Le cas de référence retenu ici porte sur 105 m², en zone H2c : après un bouquet complet, la consommation recule d'environ 13 000 kWh par an, soit près de 1 400 € au tarif de référence. Côté financement, l'assiette est plafonnée à 40 000 € HT dès trois classes gagnées, l'aide ANAH s'échelonne de 4 000 € à 32 000 € selon le revenu fiscal de référence, et l'accompagnement obligatoire est pris en charge jusqu'à 2 000 €.
La part de logements occupés par leur propriétaire indique en creux le volume du parc locatif privé concerné, et les données de Lassales le montrent nettement. On relève 88 % de propriétaires occupants, 1.94 personne(s) par logement, 18 résidences principales recensées, en zone climatique H2c. Ces valeurs ne décident d'aucun projet à elles seules, mais elles fixent l'ordre de grandeur dans lequel un chiffrage à Lassales est crédible.

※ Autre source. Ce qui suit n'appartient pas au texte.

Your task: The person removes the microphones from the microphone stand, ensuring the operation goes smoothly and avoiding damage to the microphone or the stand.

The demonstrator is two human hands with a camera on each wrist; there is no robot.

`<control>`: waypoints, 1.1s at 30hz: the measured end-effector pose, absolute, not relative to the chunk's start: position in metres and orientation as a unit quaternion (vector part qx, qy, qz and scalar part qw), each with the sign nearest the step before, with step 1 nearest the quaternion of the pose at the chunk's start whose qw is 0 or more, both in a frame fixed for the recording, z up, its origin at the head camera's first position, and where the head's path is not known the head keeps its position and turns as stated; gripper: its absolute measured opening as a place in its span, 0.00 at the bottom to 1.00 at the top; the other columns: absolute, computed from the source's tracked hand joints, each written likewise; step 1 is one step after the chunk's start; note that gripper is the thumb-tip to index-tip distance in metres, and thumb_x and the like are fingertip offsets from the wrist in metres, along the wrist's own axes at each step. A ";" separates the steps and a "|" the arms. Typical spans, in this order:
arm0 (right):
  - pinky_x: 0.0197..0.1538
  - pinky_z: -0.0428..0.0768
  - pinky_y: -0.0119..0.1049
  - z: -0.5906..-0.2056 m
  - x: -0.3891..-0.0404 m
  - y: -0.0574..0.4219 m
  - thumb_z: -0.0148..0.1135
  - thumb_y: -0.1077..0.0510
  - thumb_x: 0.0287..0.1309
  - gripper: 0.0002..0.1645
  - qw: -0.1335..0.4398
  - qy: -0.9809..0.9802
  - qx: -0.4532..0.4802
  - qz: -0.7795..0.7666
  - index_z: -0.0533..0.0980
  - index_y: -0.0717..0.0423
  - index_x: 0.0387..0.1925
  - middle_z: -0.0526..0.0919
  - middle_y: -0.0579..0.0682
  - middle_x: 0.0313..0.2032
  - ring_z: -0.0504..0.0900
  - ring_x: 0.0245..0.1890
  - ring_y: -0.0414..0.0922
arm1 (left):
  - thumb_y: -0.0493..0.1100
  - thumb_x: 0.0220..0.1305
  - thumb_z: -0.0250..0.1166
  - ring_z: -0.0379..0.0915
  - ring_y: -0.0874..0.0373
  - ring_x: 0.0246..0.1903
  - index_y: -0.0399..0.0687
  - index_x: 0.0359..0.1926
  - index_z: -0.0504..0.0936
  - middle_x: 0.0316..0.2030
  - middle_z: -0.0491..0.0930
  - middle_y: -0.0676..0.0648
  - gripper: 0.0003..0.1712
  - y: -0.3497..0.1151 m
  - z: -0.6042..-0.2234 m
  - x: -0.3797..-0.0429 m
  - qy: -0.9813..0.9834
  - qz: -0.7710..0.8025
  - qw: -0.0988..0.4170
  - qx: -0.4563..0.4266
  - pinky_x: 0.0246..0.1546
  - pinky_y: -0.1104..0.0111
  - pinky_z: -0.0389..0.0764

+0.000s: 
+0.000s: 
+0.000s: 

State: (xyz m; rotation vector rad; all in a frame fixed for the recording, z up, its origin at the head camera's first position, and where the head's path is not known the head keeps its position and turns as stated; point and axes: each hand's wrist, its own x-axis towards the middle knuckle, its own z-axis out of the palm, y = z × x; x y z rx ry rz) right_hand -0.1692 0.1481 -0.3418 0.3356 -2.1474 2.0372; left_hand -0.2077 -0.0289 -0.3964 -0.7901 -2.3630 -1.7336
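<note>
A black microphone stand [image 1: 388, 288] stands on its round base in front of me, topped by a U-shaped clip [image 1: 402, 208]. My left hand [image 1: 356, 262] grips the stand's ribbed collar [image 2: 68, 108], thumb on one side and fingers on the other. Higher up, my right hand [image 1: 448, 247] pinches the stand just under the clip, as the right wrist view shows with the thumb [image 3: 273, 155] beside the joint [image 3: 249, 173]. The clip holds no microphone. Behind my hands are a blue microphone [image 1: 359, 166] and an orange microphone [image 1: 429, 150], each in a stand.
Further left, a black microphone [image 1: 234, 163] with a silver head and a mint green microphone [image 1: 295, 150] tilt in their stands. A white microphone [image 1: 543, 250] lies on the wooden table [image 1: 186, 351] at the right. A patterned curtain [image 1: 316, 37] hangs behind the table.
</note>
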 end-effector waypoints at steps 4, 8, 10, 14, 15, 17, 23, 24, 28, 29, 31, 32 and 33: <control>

Planning réaliste à Lassales : cinq à neuf mois d'intervention pour un opérateur agréé par l'Anah sur la remise à niveau d'un logement mis en location. Placer ce lot trop tard dans la séquence revient à rouvrir des ouvrages finis, avec le surcoût correspondant et un décalage de la date de réception.
Le palier de classes se calcule avant de signer : à Lassales, l'assiette double presque entre le scénario à deux classes (30 000 € HT) et celui à trois (40 000 € HT). Sur un poste de 268 000 € comme le logement loué, cet écart justifie souvent d'ajouter un lot plutôt que de s'arrêter au minimum.
Le taux de TVA n'est pas un détail sur ce type de chantier : à 5,5 %, la remise à niveau d'un logement mis en location facturé 268 000 € TTC à Lassales supporte 13 972 € de taxe. Une facturation à 20 % par erreur renchérit le projet de plusieurs milliers d'euros et se rattrape mal après coup.
Situer le projet dans son département : à Lassales, en Hautes-Pyrénées, les mêmes barèmes nationaux s'appliquent, mais les prix d'entreprise et les délais varient d'un bassin à l'autre. Consulter trois devis sur la remise à niveau d'un logement mis en location dans ce périmètre reste la seule façon d'objectiver le coût.
Exigence opposable à Lassales : les critères de décence et un engagement de loyer maîtrisé. Elle doit figurer sur le devis initial, pas seulement sur la facture. Un dossier de la remise à niveau d'un logement mis en location qui en fait l'économie s'expose à un refus de prise en charge, l'aide comme le CEE s'appuyant sur ce critère.
L'écueil le plus coûteux reste un engagement de conventionnement signé sans simuler le manque à gagner locatif. Sa reprise après coup coûte couramment 10 à 20 % du poste, soit 26 800 € à 53 600 € sur le chiffrage retenu à Lassales — un montant qui n'est jamais couvert une seconde fois par l'aide, déjà consommée.
Le parc local commande la faisabilité : sur 18 résidences principales, on estime 17 maisons individuelles (94 %) à Lassales. La vacance du logement pendant les travaux lourds y devient l'arbitrage dominant, bien avant le choix de matériau, pour la remise à niveau d'un logement mis en location.